Monday, November 06, 2006

Double O Seven

Most of the time, I entertain the notion that I am stronger then this disease. Check blood sugars, count carbs, stay on top of the pump stuff, do all the stuff that you’re supposed to. And you’ll live the perfect, complication-free, successful, inspiring, life.

Or so the endocrinologists tell you.

I have just one thing to say to that- most of them have never hypo’ed. Never descended into that deep, ditzy, panicky fog that makes you want to stuff everything in sight into your mouth. Never felt the shakes, never tried to hide it from anyone(so as not to scare them). Never burst out in tears because you’re just so not strong, just so tired of the endless procession of lows that aren’t manageable-aren’t avoidable. Never passed out, never woken up to the paramedics, never been throughly chastised for what one did/didn’t do to prevent this.
And the ones who have(the ones who have diabetes) and tell you this, are probably control freaks themselves(like Dr. Bernstein).Because every good endo(with or without D) is not going to tell you that D's going to be just peachy.

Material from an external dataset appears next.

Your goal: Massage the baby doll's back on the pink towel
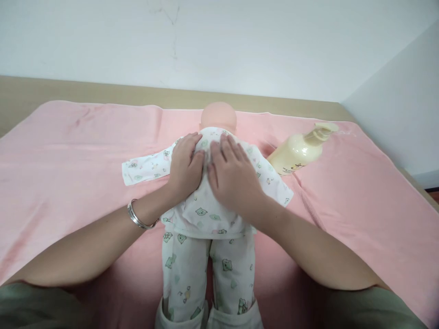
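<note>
A baby doll [219, 115] lies stretched out with its bald head toward the wall and its legs toward me. It wears a white top [206, 214] and white trousers [185, 269], both printed with small green bears. My left hand [187, 162] rests flat on the upper left of the top, fingers extended. On the upper right of the top lies my right hand [233, 173], its fingers stretched out too. The hands are slightly apart, with a strip of cloth between them. Each covers part of the top beneath it.
A pale yellow pump bottle [297, 151] leans over by the doll's right-hand sleeve. Under everything spreads a pink blanket [85, 183] with creases, on a wooden surface [137, 93]. A white wall [240, 50] rises behind, and another stands at the right.
</note>
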### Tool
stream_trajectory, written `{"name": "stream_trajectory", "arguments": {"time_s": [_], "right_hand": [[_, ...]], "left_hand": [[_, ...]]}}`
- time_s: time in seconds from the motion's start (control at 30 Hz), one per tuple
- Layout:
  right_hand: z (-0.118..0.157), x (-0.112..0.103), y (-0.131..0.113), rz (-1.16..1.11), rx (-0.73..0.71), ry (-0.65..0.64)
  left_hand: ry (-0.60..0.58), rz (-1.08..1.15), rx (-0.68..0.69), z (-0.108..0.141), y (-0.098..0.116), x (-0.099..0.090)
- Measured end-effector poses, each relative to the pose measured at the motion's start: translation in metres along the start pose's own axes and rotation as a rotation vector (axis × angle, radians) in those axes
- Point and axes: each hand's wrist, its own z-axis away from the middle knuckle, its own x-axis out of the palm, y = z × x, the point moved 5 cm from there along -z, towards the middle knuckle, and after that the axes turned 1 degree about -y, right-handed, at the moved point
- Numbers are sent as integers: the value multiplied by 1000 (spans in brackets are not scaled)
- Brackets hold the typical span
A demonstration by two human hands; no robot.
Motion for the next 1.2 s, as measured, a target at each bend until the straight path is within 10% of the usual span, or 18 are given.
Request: {"name": "stream_trajectory", "arguments": {"time_s": [0.17,0.4,0.53,0.7,0.97,1.2], "right_hand": [[-3,3,-8,-104,-257,-57],[-32,-3,37,-103,-100,-48],[-9,-2,13,-23,-1,-1],[12,0,-22,-10,-210,-2],[-25,-3,34,-102,28,-22],[22,3,-29,43,-148,13]], "left_hand": [[-2,90,62,0,2,-1],[17,28,45,1,0,-1],[22,39,49,1,-1,-1],[28,62,60,2,-1,-1],[2,-9,54,0,-2,1],[22,14,98,3,0,-2]]}}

Not that strong. Not now, not ever, stupid diabetes. Lows seem to combine all the insecurities I feel about diabetes. Lows are the thing we can't control. We are at the mercy of an unpredictible drug, which does whatsoever it wants, whensoever it wants.

4 comments:

Anonymous said...

you should do a call to action post, november is diabetes awareness month....you are on the cusp....I love all that you have been sharing. Ihave big problems with hypoglycemic unawareness, so i understand the low thing

Anonymous said...

There is nothing that feels worse to me then being low. I want to tear out of my skin.

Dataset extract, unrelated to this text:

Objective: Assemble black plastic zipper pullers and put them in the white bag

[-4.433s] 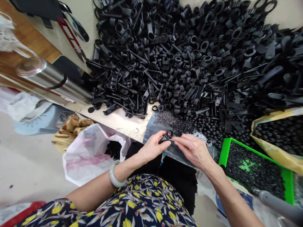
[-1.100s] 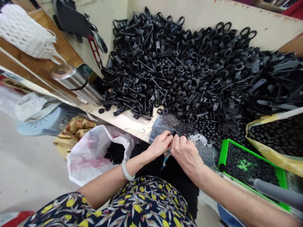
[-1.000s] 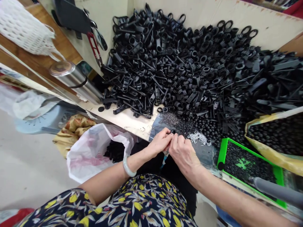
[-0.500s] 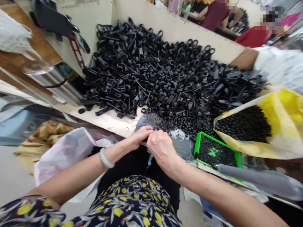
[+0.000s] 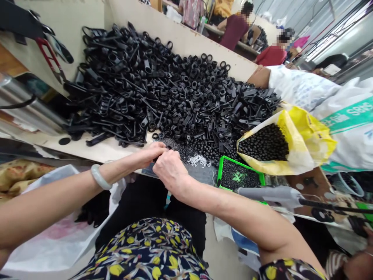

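My left hand [image 5: 155, 152] and my right hand [image 5: 171, 171] meet at the table's front edge, fingers closed and pressed together. Between the fingertips a bit of a small black plastic part [image 5: 168, 147] shows, mostly covered by my left fingers. My right fist hides whatever it grips. Below it a thin teal-and-white piece [image 5: 168, 199] sticks out; I cannot tell if it is held. Just beyond my hands lie tiny dark pieces [image 5: 177, 147], a little heap of white pins [image 5: 199, 160] and round black beads [image 5: 204, 147] by a grey mat [image 5: 201, 175].
A big pile of black plastic parts [image 5: 163, 85] covers the table. On the right are a green tray [image 5: 220, 171] of small black pieces, a yellow-white bag [image 5: 309, 132] of black beads and a grey power tool [image 5: 268, 194]. A steel flask [image 5: 37, 109] stands left. People sit behind.
The view has swung to the right, so the table's contents appear further left. Both hands stay together at the table edge, still closed. More of the right side is visible.
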Demonstrator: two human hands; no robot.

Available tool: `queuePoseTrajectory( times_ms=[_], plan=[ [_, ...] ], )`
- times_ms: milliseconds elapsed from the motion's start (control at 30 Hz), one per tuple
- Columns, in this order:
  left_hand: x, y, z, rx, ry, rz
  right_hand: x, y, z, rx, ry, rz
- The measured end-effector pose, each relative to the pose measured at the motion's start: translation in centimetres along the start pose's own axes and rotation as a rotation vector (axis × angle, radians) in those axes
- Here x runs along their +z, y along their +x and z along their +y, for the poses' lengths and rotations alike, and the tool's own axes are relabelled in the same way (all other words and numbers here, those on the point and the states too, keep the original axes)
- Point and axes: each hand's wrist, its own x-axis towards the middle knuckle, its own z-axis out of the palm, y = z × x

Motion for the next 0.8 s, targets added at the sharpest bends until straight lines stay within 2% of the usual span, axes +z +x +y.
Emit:
queuePoseTrajectory(
  times_ms=[67,167,233,300,367,433,500,567,667,800],
  plan=[
    [-0.4,-0.5,0.6,0.044,0.058,0.008,-0.5,-1.1,-0.3,-0.050,0.017,0.082],
    [-0.6,-2.1,1.4,0.163,0.123,-0.061,-0.3,-3.9,0.1,-0.127,0.079,0.194],
    [-0.2,-3.4,1.5,0.299,0.086,-0.075,1.2,-6.1,1.3,-0.093,0.152,0.187],
    [0.6,-4.5,1.1,0.341,-0.065,-0.066,3.8,-8.5,3.1,0.036,0.236,0.175],
    [1.6,-5.0,0.2,0.310,-0.239,-0.053,7.1,-10.4,5.2,0.206,0.336,0.223],
    [2.6,-5.2,-0.9,0.254,-0.367,-0.059,10.1,-11.8,7.1,0.305,0.365,0.255],
    [3.3,-5.3,-1.8,0.213,-0.431,-0.107,12.3,-12.6,8.6,0.297,0.317,0.238],
    [3.9,-5.6,-2.2,0.174,-0.478,-0.163,13.3,-13.0,9.5,0.251,0.253,0.210],
    [4.2,-6.4,-2.0,0.090,-0.597,-0.217,13.8,-13.2,10.1,0.212,0.181,0.181],
    [4.0,-7.1,-1.4,0.003,-0.675,-0.208,14.2,-13.0,10.4,0.218,0.129,0.162]
  ],
)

I wish all endo's were forced to feel that before they were allowed to treat D patients. Just a thought.

Anonymous said...

ahhh hate those lows.

Scott K. Johnson said...

Very great post Heidi.

The lows are so very hard for me to get through too. I just can't do that whole 15 grams / 15 minutes thing. Impossible.

Whoever made that up obviously did not know what it feels like to go low. You know - who DID come up with that anyway?